If there was ever a more helpful person in existence than Gloria, they would be heralded as a lord and savior. While friendship with Gloria has a bit of a learning curve, and it is steep – but so incredibly worth it. It would be difficult for someone to find a more loyal person to befriend. Though I have to admit, I’ve been staring a little too much. She’s just absolutely beautiful, she has this sort of thing about her that’s so natural and effortlessly wonderful. I’d like to spend some time with her but I don’t want to bug her. She’s only a year younger than me but for sometimes I still feel like it’s my job to look after her. After all, I found the dossiers and if I didn’t she’d be with her family and her family was close.
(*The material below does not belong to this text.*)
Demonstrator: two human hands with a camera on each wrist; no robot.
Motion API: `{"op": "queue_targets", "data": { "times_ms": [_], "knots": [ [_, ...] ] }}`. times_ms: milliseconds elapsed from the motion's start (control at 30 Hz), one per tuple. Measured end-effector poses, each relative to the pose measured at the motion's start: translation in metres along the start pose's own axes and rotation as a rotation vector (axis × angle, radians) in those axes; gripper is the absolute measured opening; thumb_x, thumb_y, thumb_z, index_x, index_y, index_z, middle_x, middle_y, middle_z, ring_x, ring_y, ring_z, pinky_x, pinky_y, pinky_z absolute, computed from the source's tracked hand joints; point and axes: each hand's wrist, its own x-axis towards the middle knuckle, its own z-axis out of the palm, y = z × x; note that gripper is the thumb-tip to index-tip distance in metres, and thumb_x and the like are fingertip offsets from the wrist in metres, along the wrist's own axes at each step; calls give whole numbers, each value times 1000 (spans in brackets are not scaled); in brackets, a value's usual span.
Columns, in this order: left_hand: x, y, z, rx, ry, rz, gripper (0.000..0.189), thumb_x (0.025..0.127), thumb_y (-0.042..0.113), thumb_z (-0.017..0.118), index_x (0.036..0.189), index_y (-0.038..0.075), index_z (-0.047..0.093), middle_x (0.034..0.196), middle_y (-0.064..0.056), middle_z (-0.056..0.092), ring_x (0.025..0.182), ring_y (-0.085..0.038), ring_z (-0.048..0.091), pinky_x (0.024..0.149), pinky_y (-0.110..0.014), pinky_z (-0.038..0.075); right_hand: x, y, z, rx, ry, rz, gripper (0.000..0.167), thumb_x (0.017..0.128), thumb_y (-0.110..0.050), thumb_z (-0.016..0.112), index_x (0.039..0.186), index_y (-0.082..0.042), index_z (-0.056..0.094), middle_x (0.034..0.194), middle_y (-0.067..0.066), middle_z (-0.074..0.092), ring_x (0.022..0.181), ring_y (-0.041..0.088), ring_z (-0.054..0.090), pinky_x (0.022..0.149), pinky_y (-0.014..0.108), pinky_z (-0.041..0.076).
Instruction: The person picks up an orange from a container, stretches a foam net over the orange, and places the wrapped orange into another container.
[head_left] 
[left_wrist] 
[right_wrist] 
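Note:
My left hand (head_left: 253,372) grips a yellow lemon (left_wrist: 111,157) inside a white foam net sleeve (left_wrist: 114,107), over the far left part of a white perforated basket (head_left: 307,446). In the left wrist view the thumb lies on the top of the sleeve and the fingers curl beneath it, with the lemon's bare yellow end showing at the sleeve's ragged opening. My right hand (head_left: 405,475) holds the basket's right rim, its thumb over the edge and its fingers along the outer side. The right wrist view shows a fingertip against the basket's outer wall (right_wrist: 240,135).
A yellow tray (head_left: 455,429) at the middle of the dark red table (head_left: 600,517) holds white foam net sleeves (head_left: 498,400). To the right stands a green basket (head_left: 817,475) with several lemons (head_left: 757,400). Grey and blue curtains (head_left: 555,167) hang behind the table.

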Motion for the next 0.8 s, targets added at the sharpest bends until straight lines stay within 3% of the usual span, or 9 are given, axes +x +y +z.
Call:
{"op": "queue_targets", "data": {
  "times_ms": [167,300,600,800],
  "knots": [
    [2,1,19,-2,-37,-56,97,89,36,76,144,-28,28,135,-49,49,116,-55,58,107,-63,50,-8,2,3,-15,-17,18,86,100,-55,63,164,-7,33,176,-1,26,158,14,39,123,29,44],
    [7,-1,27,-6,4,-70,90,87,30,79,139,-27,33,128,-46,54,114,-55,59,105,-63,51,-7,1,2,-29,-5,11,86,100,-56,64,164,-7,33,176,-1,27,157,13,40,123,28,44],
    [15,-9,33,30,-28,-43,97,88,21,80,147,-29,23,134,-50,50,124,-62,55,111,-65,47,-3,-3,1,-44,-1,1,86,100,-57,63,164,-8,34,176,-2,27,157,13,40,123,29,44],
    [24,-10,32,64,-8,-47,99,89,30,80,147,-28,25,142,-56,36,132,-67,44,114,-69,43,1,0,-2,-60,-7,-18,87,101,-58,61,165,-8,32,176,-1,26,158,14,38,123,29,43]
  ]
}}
She’s pretty fond of the jeep, which is pretty sweet. When we first set out she was always asking questions about it and taking a look underneath the hood. I actually already miss that, it gave me something to talk to her about. That’s probably the worst part of this whole situation. We all have something in common with each other, but it’s our parents. No one wants to talk about that. She seems to respect the fact that I’ve taken a small job cleaning in the motel, I get the feeling she might try to find a job as well but honestly I’m not sure.
What I do know is that she takes pretty great pictures with her Polaroid. She’s always got it on her so that’s been a nice distraction, looking over any photos she’s taken so far. I should probably get her some film soon. She has this really cool accent, though I guess she probably doesn’t like it as she doesn’t enjoy speaking English very much.
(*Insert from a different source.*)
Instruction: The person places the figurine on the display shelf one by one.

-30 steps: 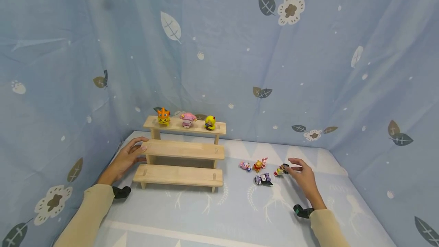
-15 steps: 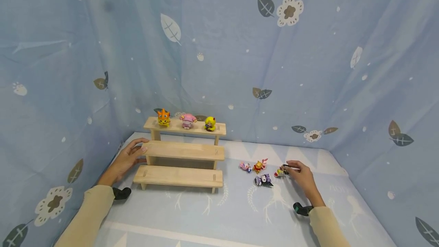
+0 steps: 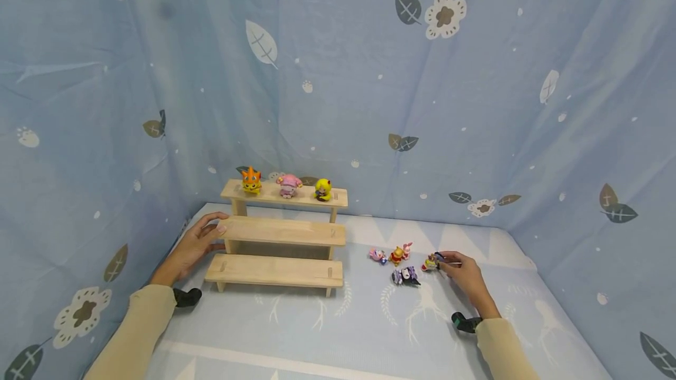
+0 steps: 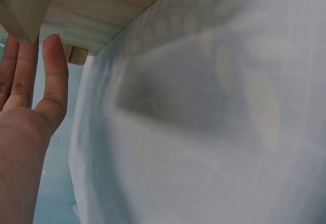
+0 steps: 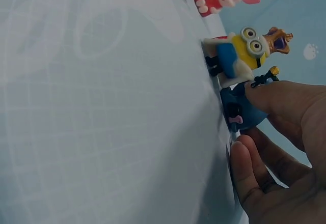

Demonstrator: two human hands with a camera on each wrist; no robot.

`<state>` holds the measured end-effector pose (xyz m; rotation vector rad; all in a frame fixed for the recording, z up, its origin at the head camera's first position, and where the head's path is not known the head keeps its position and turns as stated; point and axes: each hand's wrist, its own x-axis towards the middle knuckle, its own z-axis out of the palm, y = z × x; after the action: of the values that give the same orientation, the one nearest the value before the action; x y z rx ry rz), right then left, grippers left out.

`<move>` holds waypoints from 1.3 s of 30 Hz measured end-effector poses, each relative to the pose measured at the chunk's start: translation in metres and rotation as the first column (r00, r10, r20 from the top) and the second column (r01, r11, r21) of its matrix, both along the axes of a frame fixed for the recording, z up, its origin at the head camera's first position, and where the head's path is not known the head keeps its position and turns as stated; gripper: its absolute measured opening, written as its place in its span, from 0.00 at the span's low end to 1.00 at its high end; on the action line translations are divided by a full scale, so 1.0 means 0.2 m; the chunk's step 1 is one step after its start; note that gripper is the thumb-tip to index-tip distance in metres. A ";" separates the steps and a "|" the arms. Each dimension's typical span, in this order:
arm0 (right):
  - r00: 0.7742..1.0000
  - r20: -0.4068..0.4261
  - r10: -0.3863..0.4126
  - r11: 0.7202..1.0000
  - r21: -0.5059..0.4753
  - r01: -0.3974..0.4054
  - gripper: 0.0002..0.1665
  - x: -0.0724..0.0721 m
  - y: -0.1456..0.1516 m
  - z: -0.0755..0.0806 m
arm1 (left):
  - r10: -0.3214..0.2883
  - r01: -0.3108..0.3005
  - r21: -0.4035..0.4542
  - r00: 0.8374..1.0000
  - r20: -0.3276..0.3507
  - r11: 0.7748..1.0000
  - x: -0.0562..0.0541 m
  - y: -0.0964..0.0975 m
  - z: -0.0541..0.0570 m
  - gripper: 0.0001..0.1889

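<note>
My right grip (image 3: 465, 273) pinches a dark-blue figure (image 5: 247, 107) between thumb and fingertips, right of centre in the head view, low over the desk (image 3: 369, 333). The crowned yellow figure (image 5: 244, 53) crowds it; whether they touch I can't tell. My pinch looks shallow, so I judge the blue one could twist or slip out, and drawing it away carelessly could knock the crowned one over.

At left of the frame, my left grip (image 3: 198, 242) rests with fairly straight fingers against the left end of the wooden stand's middle shelf (image 3: 285, 230). A hard nudge there could rock the stand and tip the three figures (image 3: 289, 185) off its top shelf.

I read no brand or label; pale letter-like marks (image 3: 520, 288) on the cloth, lower right, are too faint.
</note>
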<state>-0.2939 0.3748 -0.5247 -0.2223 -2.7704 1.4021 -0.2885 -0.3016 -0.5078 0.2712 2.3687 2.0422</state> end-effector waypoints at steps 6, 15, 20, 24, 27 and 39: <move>1.000 -0.011 0.007 1.000 0.027 -0.007 0.21 0.00 0.00 -0.01 | -0.003 0.003 0.001 1.000 0.001 1.000 0.00 0.00 0.00 0.31; 0.999 -0.032 0.033 0.999 0.031 -0.032 0.25 0.01 0.00 0.00 | 0.012 -0.012 -0.001 1.000 0.010 1.000 -0.01 -0.01 -0.01 0.32; 0.994 -0.074 0.080 0.994 0.079 -0.074 0.28 0.01 0.02 0.01 | 0.010 -0.010 0.002 1.000 0.010 1.000 0.00 0.00 0.00 0.33; 0.995 -0.085 0.060 0.993 0.108 -0.050 0.25 0.01 0.01 0.01 | 0.011 -0.011 0.002 1.000 0.013 1.000 0.00 0.00 0.00 0.32; 0.995 -0.085 0.043 0.993 0.110 -0.034 0.25 0.00 0.00 0.01 | 0.014 -0.014 -0.001 1.000 0.008 1.000 -0.01 -0.01 0.00 0.31; 0.982 -0.177 -0.060 0.982 0.165 0.090 0.23 0.01 -0.02 0.01 | 0.013 -0.013 -0.023 1.000 0.004 1.000 -0.01 -0.01 -0.01 0.30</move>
<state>-0.2918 0.3705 -0.5229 -0.1895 -2.6907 1.1007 -0.2896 -0.3032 -0.5089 0.2514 2.3963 2.0173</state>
I think Glo is easily one of the most interesting people I’ve ever had the pleasure to talk to though. I really have a great time when we’re chatting in the motel or driving on the highway.
Cody “Hold, hold on, hold onto me ‘cause I’m a little unsteady, a little unsteady.”Cody is strange in the way that he’s completely normal and at the exact same time very abnormal. He owns a ton of plain sweatshirts and jackets and graphic tees most of which are blue and from what I know about his at home life it was good but not great. But if he knows something is wrong he will fight it and be rather immovable on the subject. That’s rare, and I really appreciate it about him. Cody can be a little uneasy sometimes, we haven’t fought much but at the beginning when something got heated he was kind of the mediator of those arguments. Other than that though it’s actually pretty rare to hear him speak up. That doesn’t mean he isn’t listening though, he’s keen on making sure he can do just as much as anyone else and help out when I or anyone else needs it, he’s just a little more introverted. In the same way, he looks like he could be any of our little brother. Whether it’s the physique – though he’s taller than me, or it’s his warm gentle demeanor – I’m not sure.
Cody and I have yet to talk as much as I’d like. He doesn’t like not having a plan and he seems to appreciate the idea that I knew exactly the motel I was taking everyone to and the amount of time it would take for us to get there, how many days I’d have to drive for and how long each of those sprints would be. I’m glad to have his support, but I feel like if I had just randomly decided on a motel he would’ve definitely objected and told me to look at more than just one It’s good to have someone like that though, It makes sure that even in the worst situations you won’t make too many mistakes.
I think his abilities must be pretty difficult to deal with. I mean, I haven’t slept much at all recently because I’m afraid I’m going to burn down the motel, but he could be walking down the street and just collapse. Glo carried him in her purse once. That was strange to see, let alone think of so quickly. Overall, I think Cody is a great addition to our little crew. Not only he does he bring consistently good morals to the table but he’s actually pretty funny sometimes too.